Llevamos varios años escuchando la palabra crowdfunding en todos lados, desde prensa escrita hasta noticieros. Que si tal proyecto se financió entre no se cuantas personas o que tal otro proyecto se hizo gracias a la voluntad de la gente. Pero la pregunta es si el crowdfunding es aplicable a los proyectos tecnológicos. ¿Qué es lo que necesitamos que hagan estos proyectos para que los usuarios quieran invertir en ellos?, ya que hasta ahora solo se habla de que debe hacer mi proyecto para conseguir financiación de capital semilla o capital riesgo, pero el crowdfunding, ¿no es otra opción más?

crowdfunding

Cuando buscamos inversión de terceros, nos centramos en el modelo de negocio, en la calidad del producto, el hecho diferenciador de nuestro producto o servicio y una larga lista de ítems, pero estos ítems…¿son iguales en el crowdfunding? Lo que tenemos que dilucidar es que valor y motivación mueven a los usuarios para aportar su granito de arena en un proyecto. Porque a un usuario será muy complicado que se lo gane por un plan de negocio, aunque en versión Canvas Model quede muy molón-hipster. Hay que buscar cuales son sus motivaciones para apoyar nuestro proyecto.

El usuario le da especial hincapié a la motivación y el fin del proyecto. El problema principal de los proyectos tecnológicos, es lo complicado que le resulta al equipo creador del proyecto, hacer llegar sus inquietudes a los usuarios. Al final todo proyecto tecnológico debe tener un poco de marketing detrás, para así asegurarse que la comunicación del mismo es correcta, y que todo, los valores y sentimientos que hacen que se cree un proyecto se reflejen y lleguen al usuario final.

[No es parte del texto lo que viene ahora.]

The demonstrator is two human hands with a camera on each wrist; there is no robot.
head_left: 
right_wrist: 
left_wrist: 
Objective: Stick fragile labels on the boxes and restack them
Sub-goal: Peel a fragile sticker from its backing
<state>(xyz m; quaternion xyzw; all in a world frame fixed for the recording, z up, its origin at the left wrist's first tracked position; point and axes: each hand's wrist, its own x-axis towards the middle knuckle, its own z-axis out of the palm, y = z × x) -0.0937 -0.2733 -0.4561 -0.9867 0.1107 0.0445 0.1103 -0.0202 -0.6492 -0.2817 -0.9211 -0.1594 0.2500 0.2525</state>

En su día, en estas mismas líneas hablamos de Teleport, un proyecto que encabezaban dos grandes amigos con Raúl Jimenez y Joan Garnet. El proyecto al final no consiguió la financiación necesaria para poder ver la luz pero ¿esto hace que el proyecto se cierre? No conseguir la financiación mediante crowdfunding no es el final de un proyecto, por ahí es el principio del mismo o la creación y transformación hacía un nuevo proyecto. En este punto lo veo más como una estrategia LEAN Development, que como una búsqueda real de financiación. Ya que cuando no sale nuestro proyecto, es donde podemos hacernos preguntas de si el rumbo del mismo es correcto, o si hay que retocar la comunicación. Pero claro está, que aunque el apoyo sea poco, debemos aprovechar la oportunidad para poder mejorar nuestro producto o servicio. Es más, empresas tan grandes cómo Ubuntu con su Ubuntu Edge tampoco han podido cumplir sus expectativas de financiación, pero eso no quiere decir que no sigan con el proyecto, sino que han podido recabar la información necesaria para saber como aceptaría el mercado un nuevo producto, y a partir de ahí dibujar un nuevo producto o estrategia comercial para su lanzamiento.

Y entonces ¿qué es lo que cambia de un proyecto de crowdfunding tecnológico? la gran diferencia es que cuando apoyamos un proyecto de crowdfunding de por ejemplo un disco o un libro, antes no necesitamos ver o escuchar casi nada, solo con saber quien es el escritor o el artista nos suele bastar para tomar la desición, pero con los proyectos tecnológicos el principal gap es que si no vemos la herramienta funcionando, es muy complicado enamorar a los usuarios. Por eso es importante y creo que sería una forma de que los proyectos de crowdfunding de carácter tecnológico logren más financiación, lanzar una pequeña beta del servicio o producto, de está forma el usuario podrá utilizarlo y casi seguro tendremos más opciones de que apoye nuestro proyecto. ¿Qué opináis?